» **Exercise requirements**
Restate word for word the lines in the listing below, starting at the line containing "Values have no" and ending at the line containing "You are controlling", both included; leave out the rest.

---

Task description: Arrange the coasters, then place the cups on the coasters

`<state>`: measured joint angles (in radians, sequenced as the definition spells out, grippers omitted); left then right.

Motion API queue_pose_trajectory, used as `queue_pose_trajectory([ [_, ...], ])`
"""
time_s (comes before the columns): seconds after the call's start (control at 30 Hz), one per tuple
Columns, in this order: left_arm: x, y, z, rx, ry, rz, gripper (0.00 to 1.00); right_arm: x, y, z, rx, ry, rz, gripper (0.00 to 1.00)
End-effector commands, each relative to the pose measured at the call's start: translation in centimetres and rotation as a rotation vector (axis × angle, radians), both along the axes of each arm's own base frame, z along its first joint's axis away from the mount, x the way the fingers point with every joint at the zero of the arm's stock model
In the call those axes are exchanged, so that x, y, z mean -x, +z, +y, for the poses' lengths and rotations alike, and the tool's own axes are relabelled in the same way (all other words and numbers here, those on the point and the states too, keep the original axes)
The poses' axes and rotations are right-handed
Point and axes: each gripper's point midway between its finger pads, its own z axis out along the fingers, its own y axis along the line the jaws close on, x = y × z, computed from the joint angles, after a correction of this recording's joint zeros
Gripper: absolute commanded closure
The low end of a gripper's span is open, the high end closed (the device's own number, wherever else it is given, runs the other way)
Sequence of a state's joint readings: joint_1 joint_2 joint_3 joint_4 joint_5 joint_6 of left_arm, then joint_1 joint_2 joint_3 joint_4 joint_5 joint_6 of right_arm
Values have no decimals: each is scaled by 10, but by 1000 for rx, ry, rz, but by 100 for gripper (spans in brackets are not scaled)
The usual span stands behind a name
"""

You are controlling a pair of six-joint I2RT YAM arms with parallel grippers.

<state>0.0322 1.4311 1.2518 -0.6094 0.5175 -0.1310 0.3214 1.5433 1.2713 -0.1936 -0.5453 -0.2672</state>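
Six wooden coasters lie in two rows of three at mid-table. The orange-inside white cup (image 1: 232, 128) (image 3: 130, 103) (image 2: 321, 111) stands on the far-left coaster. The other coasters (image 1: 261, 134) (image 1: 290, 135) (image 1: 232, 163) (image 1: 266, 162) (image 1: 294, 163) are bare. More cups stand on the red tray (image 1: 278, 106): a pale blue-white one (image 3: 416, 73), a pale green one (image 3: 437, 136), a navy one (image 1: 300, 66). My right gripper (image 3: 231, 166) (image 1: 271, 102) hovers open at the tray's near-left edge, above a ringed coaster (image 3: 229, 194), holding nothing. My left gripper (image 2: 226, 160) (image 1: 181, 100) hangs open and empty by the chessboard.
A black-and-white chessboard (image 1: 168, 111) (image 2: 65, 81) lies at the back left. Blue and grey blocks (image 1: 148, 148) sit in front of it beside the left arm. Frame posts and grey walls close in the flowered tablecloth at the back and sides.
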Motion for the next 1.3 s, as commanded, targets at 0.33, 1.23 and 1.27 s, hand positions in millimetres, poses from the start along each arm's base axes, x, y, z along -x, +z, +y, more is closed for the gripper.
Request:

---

» **Result**
Values have no decimals: each is scaled by 10, but by 1000 for rx, ry, rz, but by 100 for gripper (spans in brackets are not scaled)
The usual span stands behind a name
"""

You are controlling a pair of six-joint I2RT YAM arms with parallel grippers.

This answer is complete as it stands.